▸ **PROMPT**: Give the records again exactly. Pictures do not belong in the copy.

▸ **RECORDS FOR THE EXERCISE**:
# # # # # # #

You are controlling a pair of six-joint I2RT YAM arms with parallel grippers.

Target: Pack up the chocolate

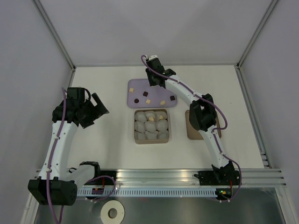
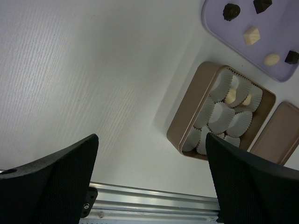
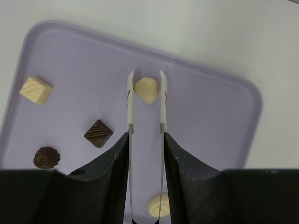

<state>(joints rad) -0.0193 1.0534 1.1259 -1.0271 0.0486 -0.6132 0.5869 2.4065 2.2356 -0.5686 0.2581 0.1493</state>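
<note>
Snugly, narrow right jaws pinch a smooth cream oval chocolate (image 3: 146, 89); left jaws wide.

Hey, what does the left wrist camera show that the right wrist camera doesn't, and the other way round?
Only the left wrist: the brown box of white paper cups, two holding cream chocolates, the lid beside it, and the open left gripper.
Only the right wrist: the right gripper, its thin white tips either side of a cream oval chocolate; whether they pinch it is unclear.
Both: the purple tray with loose pieces, dark and cream.
</note>
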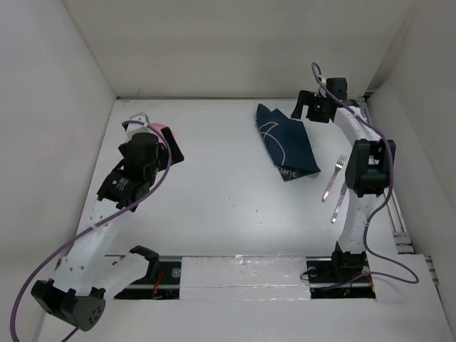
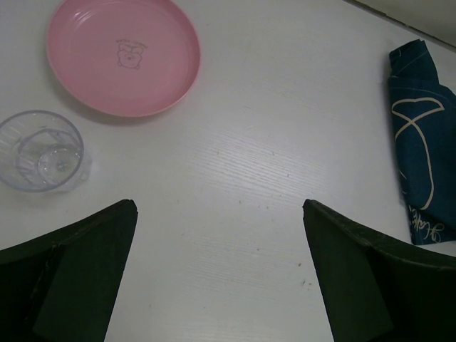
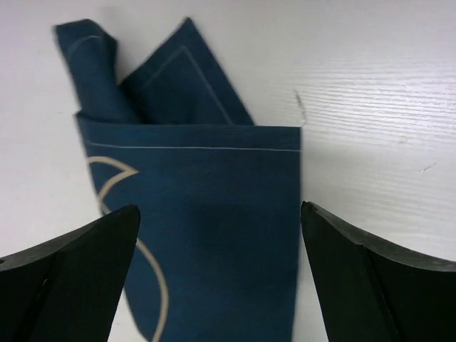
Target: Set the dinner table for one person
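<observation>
The white dinner table (image 1: 221,192) carries a folded navy-blue placemat (image 1: 286,142) at the back right; it also shows in the right wrist view (image 3: 206,214) and the left wrist view (image 2: 420,164). My right gripper (image 1: 311,109) (image 3: 217,221) is open above the placemat's far end, holding nothing. A pink plate (image 2: 122,53) and a clear cup (image 2: 43,151) lie at the back left, mostly hidden under my left arm in the top view, where the plate's edge (image 1: 160,127) shows. My left gripper (image 2: 219,214) is open and empty over bare table. A fork (image 1: 333,177) and a knife (image 1: 339,202) lie right of the placemat.
White wall panels (image 1: 57,107) close in the table on the left, back and right. The right arm's upright link (image 1: 367,171) stands just right of the fork and knife. A purple cable (image 1: 160,182) loops beside the left arm.
</observation>
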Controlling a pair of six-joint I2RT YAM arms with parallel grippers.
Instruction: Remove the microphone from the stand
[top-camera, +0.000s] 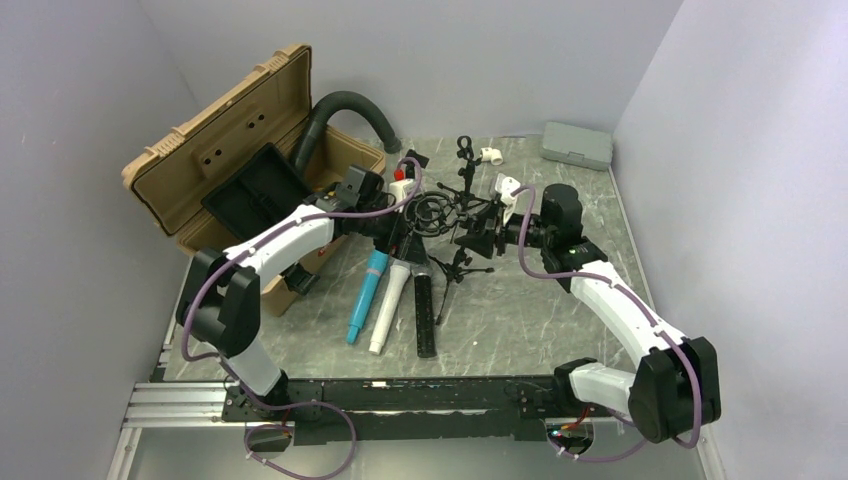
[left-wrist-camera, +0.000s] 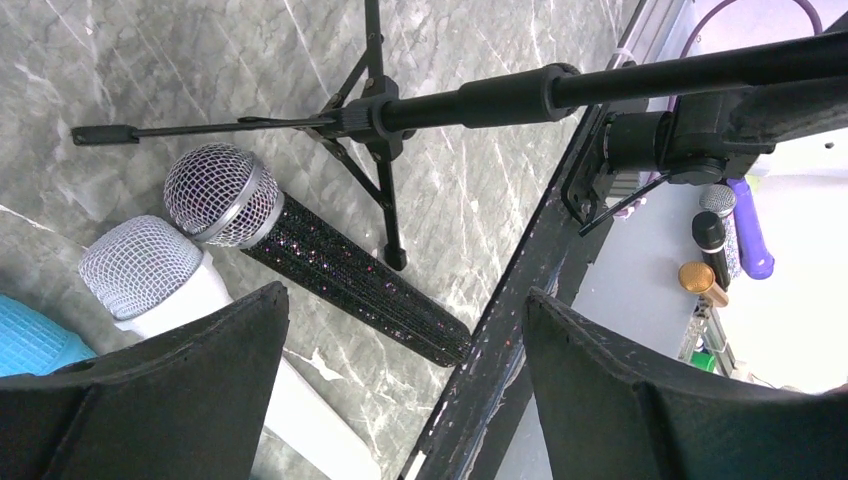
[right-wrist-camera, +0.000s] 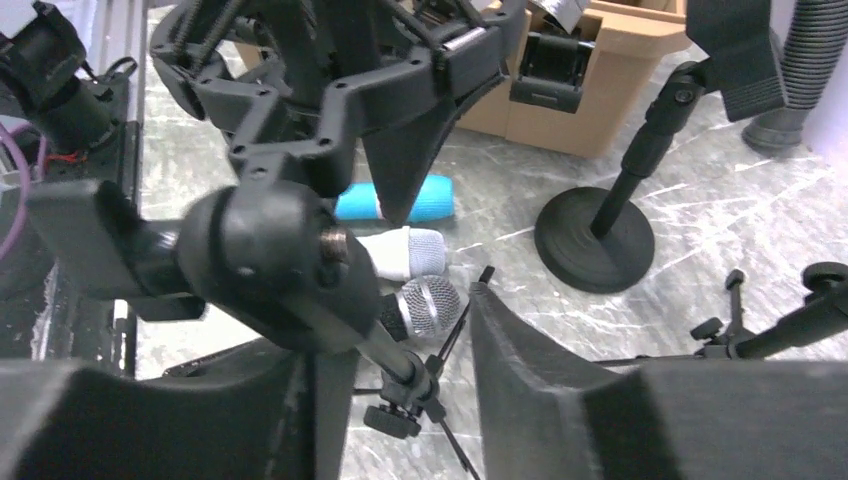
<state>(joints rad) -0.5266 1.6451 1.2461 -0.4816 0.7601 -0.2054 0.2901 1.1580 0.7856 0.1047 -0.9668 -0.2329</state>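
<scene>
The black tripod stand (top-camera: 455, 265) stands mid-table with a shock mount (top-camera: 432, 212) on top. I cannot make out a microphone inside the mount (right-wrist-camera: 320, 90). My right gripper (right-wrist-camera: 385, 320) sits around the stand's swivel joint (right-wrist-camera: 270, 260) and thin pole. Its jaws are partly closed, with a gap still showing on the right finger's side. My left gripper (left-wrist-camera: 405, 295) hovers open and empty left of the stand's pole (left-wrist-camera: 480, 100). Below it lie a black glitter microphone (left-wrist-camera: 330, 265), a white one (left-wrist-camera: 140, 265) and a blue one (top-camera: 365, 295).
An open tan case (top-camera: 250, 150) with a black hose (top-camera: 350, 105) sits at the back left. A round-base stand (right-wrist-camera: 590, 240) and white fittings (top-camera: 490, 155) stand behind, with a grey box (top-camera: 577, 145) at the back right. The black mounting rail (top-camera: 400, 395) runs along the near edge.
</scene>
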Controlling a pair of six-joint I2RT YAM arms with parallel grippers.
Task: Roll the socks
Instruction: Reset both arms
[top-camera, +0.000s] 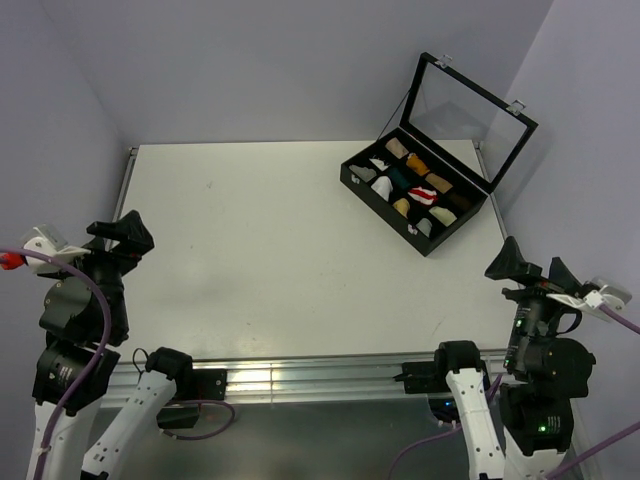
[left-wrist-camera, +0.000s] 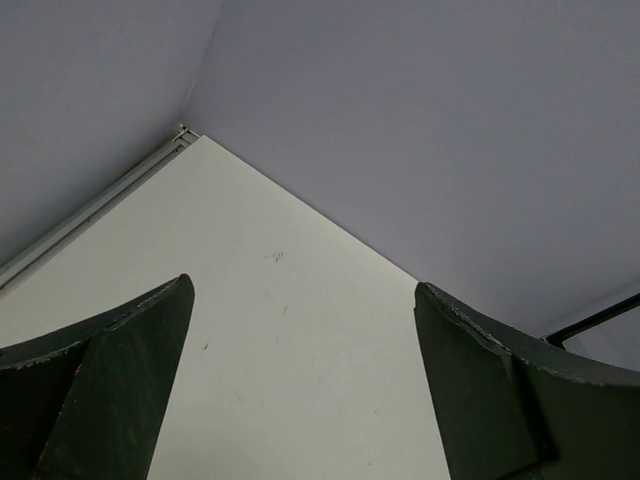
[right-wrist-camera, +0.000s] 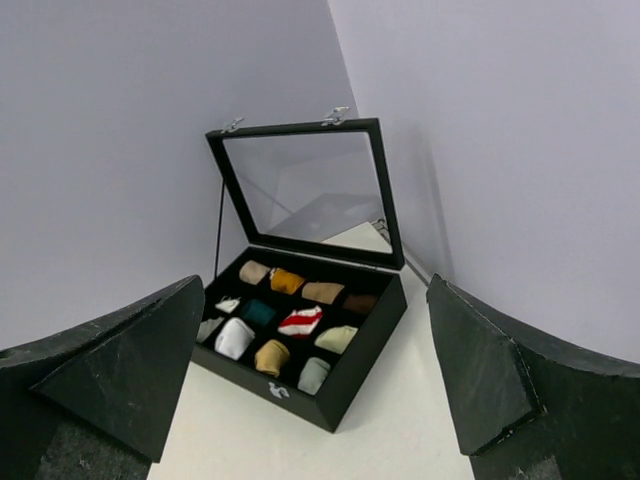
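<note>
No sock lies loose on the table (top-camera: 270, 250). In the open black case (top-camera: 352, 183), a white roll (right-wrist-camera: 235, 338), a mustard-yellow roll (right-wrist-camera: 271, 356) and a grey roll (right-wrist-camera: 314, 375) sit in front-row compartments; they look like the socks. No black stripes show. In the top view they are the white roll (top-camera: 381, 186), the mustard roll (top-camera: 401, 207) and the grey roll (top-camera: 424, 227). My left gripper (top-camera: 120, 232) (left-wrist-camera: 302, 288) is open and empty at the near left. My right gripper (top-camera: 533, 265) (right-wrist-camera: 316, 283) is open and empty at the near right, facing the case.
The case's glass lid (top-camera: 470, 110) stands open toward the back right wall. Other compartments hold tan, orange, teal, brown, pale green and red-and-white rolls (right-wrist-camera: 300, 321). Grey walls enclose the table on three sides. A metal rail (top-camera: 300, 378) runs along the near edge.
</note>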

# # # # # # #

▸ **REPLY**:
You are controlling a pair of six-joint I2RT YAM arms with parallel grippers.

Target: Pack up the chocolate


<state>(joints rad) -0.0193 1.0534 1.1259 -1.0271 0.0486 -0.6132 0.5869 2.4065 2.2356 -0.5686 0.2581 0.1493</state>
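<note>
Snugly, narrow right jaws pinch a smooth cream oval chocolate (image 3: 146, 89); left jaws wide.

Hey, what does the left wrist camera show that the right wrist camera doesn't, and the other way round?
Only the left wrist: the brown box of white paper cups, two holding cream chocolates, the lid beside it, and the open left gripper.
Only the right wrist: the right gripper, its thin white tips either side of a cream oval chocolate; whether they pinch it is unclear.
Both: the purple tray with loose pieces, dark and cream.
</note>
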Target: Set the dinner table for one person
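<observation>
The white dinner table (image 1: 221,192) carries a folded navy-blue placemat (image 1: 286,142) at the back right; it also shows in the right wrist view (image 3: 206,214) and the left wrist view (image 2: 420,164). My right gripper (image 1: 311,109) (image 3: 217,221) is open above the placemat's far end, holding nothing. A pink plate (image 2: 122,53) and a clear cup (image 2: 43,151) lie at the back left, mostly hidden under my left arm in the top view, where the plate's edge (image 1: 160,127) shows. My left gripper (image 2: 219,214) is open and empty over bare table. A fork (image 1: 333,177) and a knife (image 1: 339,202) lie right of the placemat.
White wall panels (image 1: 57,107) close in the table on the left, back and right. The right arm's upright link (image 1: 367,171) stands just right of the fork and knife. A purple cable (image 1: 160,182) loops beside the left arm.
</observation>
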Controlling a pair of six-joint I2RT YAM arms with parallel grippers.
Instruction: Remove the microphone from the stand
[top-camera, +0.000s] 
[left-wrist-camera, +0.000s] 
[right-wrist-camera, +0.000s] 
<state>(joints rad) -0.5266 1.6451 1.2461 -0.4816 0.7601 -0.2054 0.2901 1.1580 0.7856 0.1047 -0.9668 -0.2329</state>
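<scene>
The black tripod stand (top-camera: 455, 265) stands mid-table with a shock mount (top-camera: 432, 212) on top. I cannot make out a microphone inside the mount (right-wrist-camera: 320, 90). My right gripper (right-wrist-camera: 385, 320) sits around the stand's swivel joint (right-wrist-camera: 270, 260) and thin pole. Its jaws are partly closed, with a gap still showing on the right finger's side. My left gripper (left-wrist-camera: 405, 295) hovers open and empty left of the stand's pole (left-wrist-camera: 480, 100). Below it lie a black glitter microphone (left-wrist-camera: 330, 265), a white one (left-wrist-camera: 140, 265) and a blue one (top-camera: 365, 295).
An open tan case (top-camera: 250, 150) with a black hose (top-camera: 350, 105) sits at the back left. A round-base stand (right-wrist-camera: 590, 240) and white fittings (top-camera: 490, 155) stand behind, with a grey box (top-camera: 577, 145) at the back right. The black mounting rail (top-camera: 400, 395) runs along the near edge.
</scene>
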Controlling a pair of six-joint I2RT YAM arms with parallel grippers.
Task: Roll the socks
Instruction: Reset both arms
[top-camera, +0.000s] 
[left-wrist-camera, +0.000s] 
[right-wrist-camera, +0.000s] 
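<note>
No sock lies loose on the table (top-camera: 270, 250). In the open black case (top-camera: 352, 183), a white roll (right-wrist-camera: 235, 338), a mustard-yellow roll (right-wrist-camera: 271, 356) and a grey roll (right-wrist-camera: 314, 375) sit in front-row compartments; they look like the socks. No black stripes show. In the top view they are the white roll (top-camera: 381, 186), the mustard roll (top-camera: 401, 207) and the grey roll (top-camera: 424, 227). My left gripper (top-camera: 120, 232) (left-wrist-camera: 302, 288) is open and empty at the near left. My right gripper (top-camera: 533, 265) (right-wrist-camera: 316, 283) is open and empty at the near right, facing the case.
The case's glass lid (top-camera: 470, 110) stands open toward the back right wall. Other compartments hold tan, orange, teal, brown, pale green and red-and-white rolls (right-wrist-camera: 300, 321). Grey walls enclose the table on three sides. A metal rail (top-camera: 300, 378) runs along the near edge.
</note>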

Now the output is complete.